# Task Force 10" Table Saw for my daughter?



## Sleeper (Mar 24, 2009)

I saw a used Task Force 10" Table Saw for $40 and it looks like it might be just what my daughter needs. She was looking for a cheep circular saw to do small things around the house, but I'm not so sure it will be a good choice due to safety concerns.
She doesn't need a large table saw because it will only be left in her side yard getting rusty and chewed up by the dogs. (she has BIG dogs that eat shovels and things)
This little saw looks like it could be hung on the wall or on a shelf


----------



## toolguy1000 (Oct 4, 2012)

IMHO, the smaller the saw, the more dangerous it can be.


----------



## Sleeper (Mar 24, 2009)

toolguy1000 said:


> IMHO, the smaller the saw, the more dangerous it can be.


 You’re probably right. I was attracted to the price and size of it and I’ve been thinking about it. She probably would be better off with a simple miter saw because I don’t think she will be ripping anything.


----------



## Gilgaron (Mar 16, 2012)

I've got a Bosch 4100 that has the safety features of larger saws and the stand allows it to be stored easily, but it is much more than $40. 

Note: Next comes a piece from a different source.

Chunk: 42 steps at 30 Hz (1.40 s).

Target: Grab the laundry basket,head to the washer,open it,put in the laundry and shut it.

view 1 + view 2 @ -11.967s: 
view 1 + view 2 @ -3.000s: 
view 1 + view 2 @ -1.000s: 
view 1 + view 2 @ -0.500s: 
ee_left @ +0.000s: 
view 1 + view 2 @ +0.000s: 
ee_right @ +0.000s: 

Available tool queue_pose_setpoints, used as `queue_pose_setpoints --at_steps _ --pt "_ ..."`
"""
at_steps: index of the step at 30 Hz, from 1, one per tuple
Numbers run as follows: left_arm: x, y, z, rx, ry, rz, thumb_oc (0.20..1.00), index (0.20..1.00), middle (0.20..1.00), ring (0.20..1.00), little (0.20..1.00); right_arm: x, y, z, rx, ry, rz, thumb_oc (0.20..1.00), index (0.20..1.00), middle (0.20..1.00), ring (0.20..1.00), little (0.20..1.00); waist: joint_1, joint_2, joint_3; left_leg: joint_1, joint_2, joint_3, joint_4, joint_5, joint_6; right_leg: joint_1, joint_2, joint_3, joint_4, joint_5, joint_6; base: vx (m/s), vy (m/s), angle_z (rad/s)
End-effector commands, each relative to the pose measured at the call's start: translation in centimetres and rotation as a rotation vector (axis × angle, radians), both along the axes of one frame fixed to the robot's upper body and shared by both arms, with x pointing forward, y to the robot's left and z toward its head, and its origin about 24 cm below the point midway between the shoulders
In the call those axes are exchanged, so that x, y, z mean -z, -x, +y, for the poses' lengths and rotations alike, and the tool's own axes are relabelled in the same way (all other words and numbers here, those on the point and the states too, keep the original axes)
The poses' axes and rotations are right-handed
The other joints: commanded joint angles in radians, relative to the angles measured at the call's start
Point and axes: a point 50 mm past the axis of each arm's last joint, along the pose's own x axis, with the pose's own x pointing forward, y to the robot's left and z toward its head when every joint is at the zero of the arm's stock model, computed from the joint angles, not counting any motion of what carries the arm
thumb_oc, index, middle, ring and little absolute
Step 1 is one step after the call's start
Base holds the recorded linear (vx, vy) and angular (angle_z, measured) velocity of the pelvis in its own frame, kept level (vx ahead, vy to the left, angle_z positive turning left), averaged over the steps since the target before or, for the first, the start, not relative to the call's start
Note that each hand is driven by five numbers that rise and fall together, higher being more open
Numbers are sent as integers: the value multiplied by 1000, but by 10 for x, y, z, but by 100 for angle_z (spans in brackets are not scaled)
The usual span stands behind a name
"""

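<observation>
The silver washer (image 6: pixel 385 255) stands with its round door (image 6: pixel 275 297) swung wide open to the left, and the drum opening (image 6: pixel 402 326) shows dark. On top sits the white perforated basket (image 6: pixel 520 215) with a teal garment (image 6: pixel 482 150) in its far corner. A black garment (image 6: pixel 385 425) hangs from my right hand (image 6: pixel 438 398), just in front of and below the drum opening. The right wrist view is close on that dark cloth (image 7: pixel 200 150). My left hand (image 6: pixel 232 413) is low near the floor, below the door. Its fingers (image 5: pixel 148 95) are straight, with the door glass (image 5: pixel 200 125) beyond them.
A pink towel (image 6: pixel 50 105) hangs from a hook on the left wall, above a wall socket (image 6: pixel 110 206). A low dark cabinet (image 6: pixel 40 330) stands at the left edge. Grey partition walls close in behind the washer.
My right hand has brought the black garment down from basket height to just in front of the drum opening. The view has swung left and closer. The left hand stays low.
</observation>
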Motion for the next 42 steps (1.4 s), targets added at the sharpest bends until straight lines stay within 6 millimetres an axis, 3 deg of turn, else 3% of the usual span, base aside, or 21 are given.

If she won't be ripping a 12" SCMS can crosscut up to 16", so that'd probably do her best.


----------



## Sleeper (Mar 24, 2009)

It really was the $40 that even bought into the picture for me. I’m now looking for a used miter saw under $40 although she probably will eventually expand to a table saw once she gets the hang of it. 

She does not take care of tools and I hate to even lend her stuff, because I find them in her back yard lying in the mud or the being chewed up by the dogs.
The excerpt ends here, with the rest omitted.